§ Task brief
Reproduce the entries below exactly, but only from the line containing "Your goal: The" to the line containing "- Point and", inclusive.

§ Exercise data
╭──

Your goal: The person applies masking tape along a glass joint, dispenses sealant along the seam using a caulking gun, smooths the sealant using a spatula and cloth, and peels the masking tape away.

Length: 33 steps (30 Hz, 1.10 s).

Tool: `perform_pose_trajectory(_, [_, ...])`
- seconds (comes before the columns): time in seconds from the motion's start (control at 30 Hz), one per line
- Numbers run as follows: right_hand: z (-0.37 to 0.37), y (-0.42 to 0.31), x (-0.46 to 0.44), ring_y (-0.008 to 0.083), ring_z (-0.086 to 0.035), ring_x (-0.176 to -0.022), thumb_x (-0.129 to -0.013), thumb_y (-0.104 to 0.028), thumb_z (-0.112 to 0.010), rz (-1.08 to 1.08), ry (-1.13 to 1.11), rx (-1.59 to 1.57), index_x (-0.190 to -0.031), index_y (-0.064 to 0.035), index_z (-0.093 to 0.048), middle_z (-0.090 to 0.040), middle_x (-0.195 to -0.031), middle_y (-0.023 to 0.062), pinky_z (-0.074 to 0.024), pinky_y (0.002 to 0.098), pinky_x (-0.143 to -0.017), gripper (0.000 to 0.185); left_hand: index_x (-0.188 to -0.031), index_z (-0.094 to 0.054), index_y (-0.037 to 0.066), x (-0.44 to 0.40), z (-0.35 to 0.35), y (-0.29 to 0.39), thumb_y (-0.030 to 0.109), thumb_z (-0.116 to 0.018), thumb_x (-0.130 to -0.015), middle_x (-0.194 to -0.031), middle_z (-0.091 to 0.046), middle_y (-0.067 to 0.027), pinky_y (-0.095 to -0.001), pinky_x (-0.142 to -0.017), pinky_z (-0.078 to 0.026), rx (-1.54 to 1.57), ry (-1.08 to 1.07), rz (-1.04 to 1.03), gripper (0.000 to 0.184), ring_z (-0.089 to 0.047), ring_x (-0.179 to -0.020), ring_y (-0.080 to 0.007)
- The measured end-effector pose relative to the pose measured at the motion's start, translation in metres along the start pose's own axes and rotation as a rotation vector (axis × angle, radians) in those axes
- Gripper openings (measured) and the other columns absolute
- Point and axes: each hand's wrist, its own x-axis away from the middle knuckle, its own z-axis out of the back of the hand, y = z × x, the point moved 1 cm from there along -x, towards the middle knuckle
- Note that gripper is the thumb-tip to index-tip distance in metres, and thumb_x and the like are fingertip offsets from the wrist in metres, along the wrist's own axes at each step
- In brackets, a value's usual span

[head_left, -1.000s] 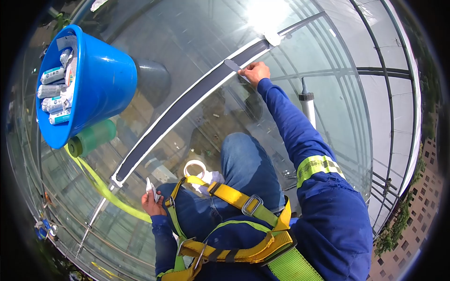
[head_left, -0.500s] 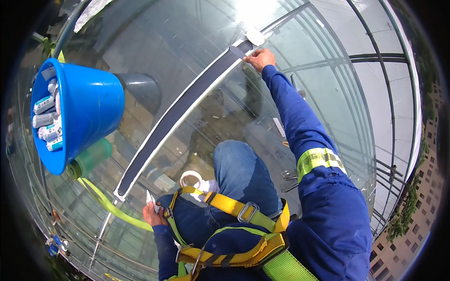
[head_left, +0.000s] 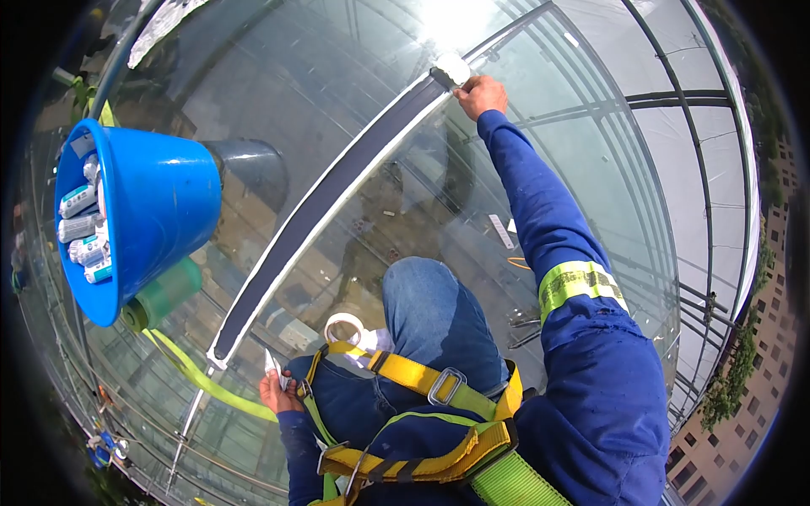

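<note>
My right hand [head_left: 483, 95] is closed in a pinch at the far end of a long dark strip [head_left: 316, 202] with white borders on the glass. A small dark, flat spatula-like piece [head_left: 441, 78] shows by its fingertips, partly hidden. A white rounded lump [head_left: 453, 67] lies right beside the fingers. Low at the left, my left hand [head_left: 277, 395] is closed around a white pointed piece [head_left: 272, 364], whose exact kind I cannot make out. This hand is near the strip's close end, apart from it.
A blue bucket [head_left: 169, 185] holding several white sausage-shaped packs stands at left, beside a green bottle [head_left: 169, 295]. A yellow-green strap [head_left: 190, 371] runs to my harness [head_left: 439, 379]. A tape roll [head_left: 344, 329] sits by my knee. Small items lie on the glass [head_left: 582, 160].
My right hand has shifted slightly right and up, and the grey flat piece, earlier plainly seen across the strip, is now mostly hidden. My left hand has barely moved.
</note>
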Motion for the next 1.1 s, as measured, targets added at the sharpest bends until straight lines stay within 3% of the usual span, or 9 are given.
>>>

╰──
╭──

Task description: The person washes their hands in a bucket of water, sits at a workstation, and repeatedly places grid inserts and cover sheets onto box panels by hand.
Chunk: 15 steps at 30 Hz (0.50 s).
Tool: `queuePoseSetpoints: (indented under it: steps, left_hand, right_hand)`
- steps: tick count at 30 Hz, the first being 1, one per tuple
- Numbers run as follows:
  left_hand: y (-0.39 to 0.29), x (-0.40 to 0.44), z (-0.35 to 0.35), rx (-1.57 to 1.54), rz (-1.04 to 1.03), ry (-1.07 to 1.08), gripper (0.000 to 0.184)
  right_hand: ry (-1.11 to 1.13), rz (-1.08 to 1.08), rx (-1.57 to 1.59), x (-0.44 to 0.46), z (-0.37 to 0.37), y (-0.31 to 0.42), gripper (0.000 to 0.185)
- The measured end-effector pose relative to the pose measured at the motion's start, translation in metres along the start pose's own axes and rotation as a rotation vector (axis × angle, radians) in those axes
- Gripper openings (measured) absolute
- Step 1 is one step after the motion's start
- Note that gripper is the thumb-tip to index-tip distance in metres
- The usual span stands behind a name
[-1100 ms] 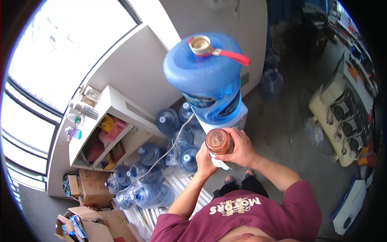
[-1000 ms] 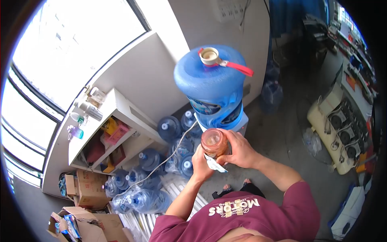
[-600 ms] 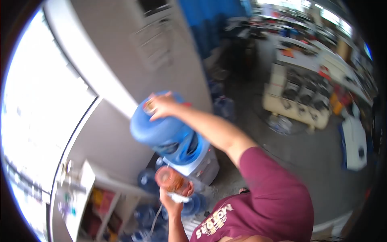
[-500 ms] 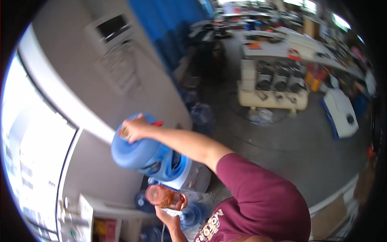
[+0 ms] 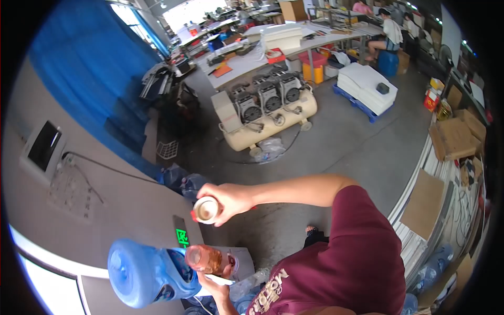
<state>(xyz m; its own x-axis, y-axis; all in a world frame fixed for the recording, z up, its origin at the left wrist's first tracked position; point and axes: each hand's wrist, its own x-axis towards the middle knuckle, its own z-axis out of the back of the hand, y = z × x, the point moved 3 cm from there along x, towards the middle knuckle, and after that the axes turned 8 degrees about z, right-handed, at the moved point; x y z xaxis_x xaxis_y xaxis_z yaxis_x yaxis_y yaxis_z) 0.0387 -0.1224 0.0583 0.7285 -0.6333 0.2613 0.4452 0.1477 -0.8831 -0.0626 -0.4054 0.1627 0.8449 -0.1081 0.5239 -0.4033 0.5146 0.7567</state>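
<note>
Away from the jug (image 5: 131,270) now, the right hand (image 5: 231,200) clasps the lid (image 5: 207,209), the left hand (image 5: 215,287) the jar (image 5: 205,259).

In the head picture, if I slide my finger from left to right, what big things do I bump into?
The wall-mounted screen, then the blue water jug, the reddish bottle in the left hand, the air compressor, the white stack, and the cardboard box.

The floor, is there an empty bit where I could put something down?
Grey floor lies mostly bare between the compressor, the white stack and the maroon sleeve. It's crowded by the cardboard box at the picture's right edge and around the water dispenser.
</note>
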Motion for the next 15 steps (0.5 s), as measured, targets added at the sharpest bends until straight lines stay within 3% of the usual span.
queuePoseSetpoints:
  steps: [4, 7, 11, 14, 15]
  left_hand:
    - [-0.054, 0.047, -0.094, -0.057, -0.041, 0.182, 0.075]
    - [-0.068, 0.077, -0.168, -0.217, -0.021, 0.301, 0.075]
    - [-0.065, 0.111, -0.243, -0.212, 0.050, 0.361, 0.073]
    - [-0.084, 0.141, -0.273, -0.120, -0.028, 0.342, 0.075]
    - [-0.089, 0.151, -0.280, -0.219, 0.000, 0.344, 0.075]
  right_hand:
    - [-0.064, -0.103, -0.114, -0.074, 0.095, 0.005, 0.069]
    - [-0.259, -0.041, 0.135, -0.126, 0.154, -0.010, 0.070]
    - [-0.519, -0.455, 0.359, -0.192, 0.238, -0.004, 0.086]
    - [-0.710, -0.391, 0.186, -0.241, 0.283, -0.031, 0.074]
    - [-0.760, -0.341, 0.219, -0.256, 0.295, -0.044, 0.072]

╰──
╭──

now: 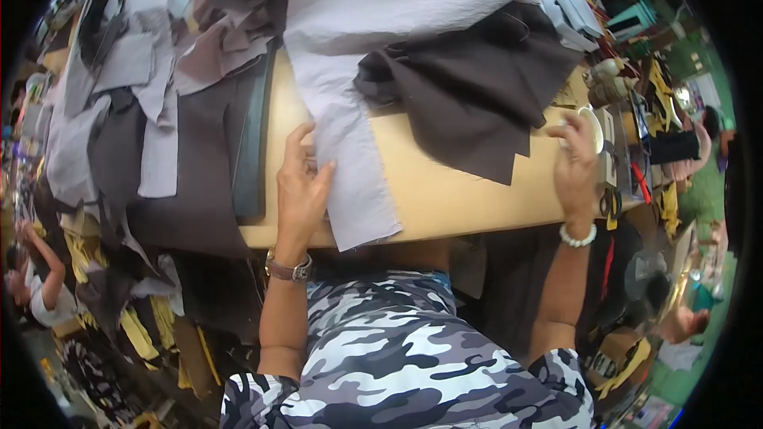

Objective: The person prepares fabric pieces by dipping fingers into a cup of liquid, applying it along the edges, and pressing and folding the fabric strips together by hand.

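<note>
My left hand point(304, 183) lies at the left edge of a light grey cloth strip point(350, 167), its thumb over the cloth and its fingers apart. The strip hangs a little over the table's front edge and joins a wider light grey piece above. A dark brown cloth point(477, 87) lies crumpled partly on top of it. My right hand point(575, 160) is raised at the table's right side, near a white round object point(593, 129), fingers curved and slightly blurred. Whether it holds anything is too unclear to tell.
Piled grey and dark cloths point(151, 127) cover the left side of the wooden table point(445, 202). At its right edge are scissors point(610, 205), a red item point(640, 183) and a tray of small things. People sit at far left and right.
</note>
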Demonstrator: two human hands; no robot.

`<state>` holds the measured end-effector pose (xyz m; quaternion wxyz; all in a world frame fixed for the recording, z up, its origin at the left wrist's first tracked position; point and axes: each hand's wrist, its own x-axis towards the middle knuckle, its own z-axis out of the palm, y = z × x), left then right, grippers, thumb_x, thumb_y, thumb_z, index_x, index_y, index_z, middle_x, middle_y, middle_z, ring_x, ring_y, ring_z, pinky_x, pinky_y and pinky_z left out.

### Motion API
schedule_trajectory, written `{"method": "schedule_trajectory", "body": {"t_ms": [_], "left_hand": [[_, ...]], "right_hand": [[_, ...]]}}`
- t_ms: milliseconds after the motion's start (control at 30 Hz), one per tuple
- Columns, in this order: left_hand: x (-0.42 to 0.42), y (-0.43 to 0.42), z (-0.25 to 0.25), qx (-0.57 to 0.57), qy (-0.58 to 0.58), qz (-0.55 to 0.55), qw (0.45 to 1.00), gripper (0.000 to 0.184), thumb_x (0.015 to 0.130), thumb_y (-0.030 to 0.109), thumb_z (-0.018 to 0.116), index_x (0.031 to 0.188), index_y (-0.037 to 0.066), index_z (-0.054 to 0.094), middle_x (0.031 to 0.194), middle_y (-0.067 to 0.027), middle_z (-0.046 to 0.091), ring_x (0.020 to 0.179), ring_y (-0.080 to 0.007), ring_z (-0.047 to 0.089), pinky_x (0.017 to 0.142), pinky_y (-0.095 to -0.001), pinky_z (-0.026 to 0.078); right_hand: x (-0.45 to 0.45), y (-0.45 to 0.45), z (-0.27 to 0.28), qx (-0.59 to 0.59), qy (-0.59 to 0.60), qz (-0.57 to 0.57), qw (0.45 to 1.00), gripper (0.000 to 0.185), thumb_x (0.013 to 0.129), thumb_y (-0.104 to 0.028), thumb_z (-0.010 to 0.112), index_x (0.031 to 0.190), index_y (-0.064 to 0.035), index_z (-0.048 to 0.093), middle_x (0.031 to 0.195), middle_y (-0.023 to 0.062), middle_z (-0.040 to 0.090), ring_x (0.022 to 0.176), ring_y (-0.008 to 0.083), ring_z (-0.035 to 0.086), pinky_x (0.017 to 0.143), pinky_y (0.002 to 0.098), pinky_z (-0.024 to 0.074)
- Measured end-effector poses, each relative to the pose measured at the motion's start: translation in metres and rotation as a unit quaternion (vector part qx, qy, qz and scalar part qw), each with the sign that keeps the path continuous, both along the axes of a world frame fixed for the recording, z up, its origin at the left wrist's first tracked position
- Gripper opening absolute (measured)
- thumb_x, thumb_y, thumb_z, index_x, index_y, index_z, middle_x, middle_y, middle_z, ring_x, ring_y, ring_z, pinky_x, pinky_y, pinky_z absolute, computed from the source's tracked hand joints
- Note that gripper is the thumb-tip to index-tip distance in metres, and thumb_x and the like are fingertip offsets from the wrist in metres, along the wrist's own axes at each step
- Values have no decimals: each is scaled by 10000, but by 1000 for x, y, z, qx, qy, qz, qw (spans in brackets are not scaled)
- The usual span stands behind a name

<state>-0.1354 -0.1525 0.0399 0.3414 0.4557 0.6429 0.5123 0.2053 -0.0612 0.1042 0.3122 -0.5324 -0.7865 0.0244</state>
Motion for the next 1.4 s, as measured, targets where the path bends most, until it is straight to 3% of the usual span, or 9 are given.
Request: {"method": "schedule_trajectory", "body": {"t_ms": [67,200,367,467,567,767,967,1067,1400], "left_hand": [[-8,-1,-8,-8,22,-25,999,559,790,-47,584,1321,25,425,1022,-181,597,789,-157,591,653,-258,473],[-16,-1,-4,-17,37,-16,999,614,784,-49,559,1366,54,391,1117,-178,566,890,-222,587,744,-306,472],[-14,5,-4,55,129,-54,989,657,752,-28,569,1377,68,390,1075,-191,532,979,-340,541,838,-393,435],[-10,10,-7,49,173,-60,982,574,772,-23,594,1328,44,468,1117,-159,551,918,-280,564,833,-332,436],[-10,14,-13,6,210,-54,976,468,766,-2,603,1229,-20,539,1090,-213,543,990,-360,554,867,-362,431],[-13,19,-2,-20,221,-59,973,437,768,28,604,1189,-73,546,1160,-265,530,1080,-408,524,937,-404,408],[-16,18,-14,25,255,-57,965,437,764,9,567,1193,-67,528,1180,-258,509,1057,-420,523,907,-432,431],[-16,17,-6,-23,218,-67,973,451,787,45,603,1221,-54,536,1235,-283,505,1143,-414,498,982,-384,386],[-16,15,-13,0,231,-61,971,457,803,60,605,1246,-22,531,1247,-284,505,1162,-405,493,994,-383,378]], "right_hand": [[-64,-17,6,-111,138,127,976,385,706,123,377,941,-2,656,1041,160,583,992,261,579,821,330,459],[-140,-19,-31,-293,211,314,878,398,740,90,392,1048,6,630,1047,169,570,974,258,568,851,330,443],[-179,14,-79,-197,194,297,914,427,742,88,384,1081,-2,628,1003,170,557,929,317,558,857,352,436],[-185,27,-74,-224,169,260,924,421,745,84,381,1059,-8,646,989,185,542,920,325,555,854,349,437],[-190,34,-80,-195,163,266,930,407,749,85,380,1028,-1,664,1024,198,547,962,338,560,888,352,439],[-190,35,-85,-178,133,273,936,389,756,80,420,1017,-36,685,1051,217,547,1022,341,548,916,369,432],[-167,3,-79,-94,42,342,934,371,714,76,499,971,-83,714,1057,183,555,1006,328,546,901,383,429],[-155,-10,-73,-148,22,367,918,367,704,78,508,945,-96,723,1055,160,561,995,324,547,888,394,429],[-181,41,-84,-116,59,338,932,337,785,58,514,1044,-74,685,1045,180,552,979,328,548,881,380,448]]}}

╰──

§ Your response
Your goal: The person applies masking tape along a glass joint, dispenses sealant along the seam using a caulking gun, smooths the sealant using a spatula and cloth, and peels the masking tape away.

Length: 33 steps (30 Hz, 1.10 s).

Tool: `perform_pose_trajectory(_, [_, ...])`
- seconds (comes before the columns): time in seconds from the motion's start (control at 30 Hz), one per line
- Numbers run as follows: right_hand: z (-0.37 to 0.37), y (-0.42 to 0.31), x (-0.46 to 0.44), ring_y (-0.008 to 0.083), ring_z (-0.086 to 0.035), ring_x (-0.176 to -0.022), thumb_x (-0.129 to -0.013), thumb_y (-0.104 to 0.028), thumb_z (-0.112 to 0.010), rz (-1.08 to 1.08), ry (-1.13 to 1.11), rx (-1.59 to 1.57), index_x (-0.190 to -0.031), index_y (-0.064 to 0.035), index_z (-0.093 to 0.048), middle_z (-0.090 to 0.040), middle_x (-0.195 to -0.031), middle_y (-0.023 to 0.062), pinky_z (-0.074 to 0.024), pinky_y (0.002 to 0.098), pinky_x (-0.143 to -0.017), gripper (0.000 to 0.185); left_hand: index_x (-0.188 to -0.031), index_z (-0.094 to 0.054), index_y (-0.037 to 0.066), x (-0.44 to 0.40), z (-0.35 to 0.35), y (-0.29 to 0.39), thumb_y (-0.030 to 0.109), thumb_z (-0.116 to 0.018), thumb_x (-0.130 to -0.015), middle_x (-0.194 to -0.031), middle_z (-0.091 to 0.046), middle_y (-0.067 to 0.027), pinky_y (-0.095 to -0.001), pinky_x (-0.142 to -0.017), pinky_z (-0.078 to 0.026), rx (-1.54 to 1.57), ry (-1.08 to 1.07), rz (-1.04 to 1.03), gripper (0.000 to 0.184), ring_z (-0.089 to 0.047), ring_x (-0.179 to -0.020), ring_y (-0.080 to 0.007)
- The measured end-effector pose relative to the pose measured at the motion's start, translation in metres along the start pose's own axes and rotation as a rotation vector (axis × angle, radians) in those axes
- Gripper openings (measured) and the other columns absolute
- Point and axes: each hand's wrist, its own x-axis away from the middle knuckle, its own z-axis out of the back of the hand, y = z × x, the point moved 1 cm from there along -x, towards the middle knuckle

Nothing else remains to be done in this exercise.